One Lap of the Web: Rags to riches, Beetles to Porsches
Thu, 27 Feb 2014
-- Joseph MacDonald parked his 1965 Beetle in front of a restaurant 41 years ago, and that was the last time he saw it. He might yet see it again today, as his stolen car -- now painted white, and with even more rust -- will reunite with him, through the providence of border patrol officers actually performing some due diligence. Jason Torchinsky -- who knows a thing or two about stolen Beetles -- notes that he was lucky enough not to have waited 40 years for his car to come back. Forty years is a long time. It tempers the anger over stolen property, it washes away the fury of memories and bids those to move on, giving them no other choice -- that is, until current owner buys it through the twists and turns of honest ownership and then realizes that it might have to go back to a man he's never even heard of. If it wasn't heading to Finland for restoration, neither party would be in this situation.
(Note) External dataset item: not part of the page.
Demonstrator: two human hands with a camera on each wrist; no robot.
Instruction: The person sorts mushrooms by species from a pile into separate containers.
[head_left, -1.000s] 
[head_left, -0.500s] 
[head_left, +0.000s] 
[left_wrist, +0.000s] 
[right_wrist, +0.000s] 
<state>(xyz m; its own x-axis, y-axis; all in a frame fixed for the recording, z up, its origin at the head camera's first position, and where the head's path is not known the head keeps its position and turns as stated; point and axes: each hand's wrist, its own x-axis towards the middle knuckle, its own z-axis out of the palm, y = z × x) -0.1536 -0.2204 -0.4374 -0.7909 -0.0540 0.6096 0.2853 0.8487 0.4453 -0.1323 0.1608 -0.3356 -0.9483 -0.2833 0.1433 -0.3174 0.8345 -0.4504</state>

-- If you think the simplest car in India is the Tata Nano, then meet the Bajaj Auto RE60: it's a quadricycle on wheels, a tuk-tuk that won't fall over no matter how hard you crank it around the block. It weighs 880 pounds and can go up to 40 mph. It has four doors, four wheels, and paint. It resembles the sort of cartoonish, skyscraper-tall future-car we're all supposed to be driving when the Earth falls into a terrible dystopia. And it'll be so cheap that those rolling around on three-wheeled autorickshaws can scrabble together not much more cash to enjoy luxuries such as doors and a roof. Truth is, this kind of simple thinking is a logical step from an already motorized country, whose citizens deserve safer and more comfortable cars for not much more than what they're already able to afford. And for around $3,200, still less than the iconic Maruti Alto, the RE60 deserves to be a success.
-- A man wakes up in a desert, next to a brand-new compact German luxury crossover. He has no idea why he's in the desert. Furthermore, he has no idea when he became the target demographic for a brand-new compact German luxury crossover. Mercedes-Benz hopes you'll be intrigued enough by that premise to check out their moody interactive website for the GLA where you can help some smarmy fellow figure out why he's suddenly been trapped in a Kanye West video. Eagles, jawlines, and a bride in a dirty wedding gown all make an appearance. Maybe Ryan was dead the whole time?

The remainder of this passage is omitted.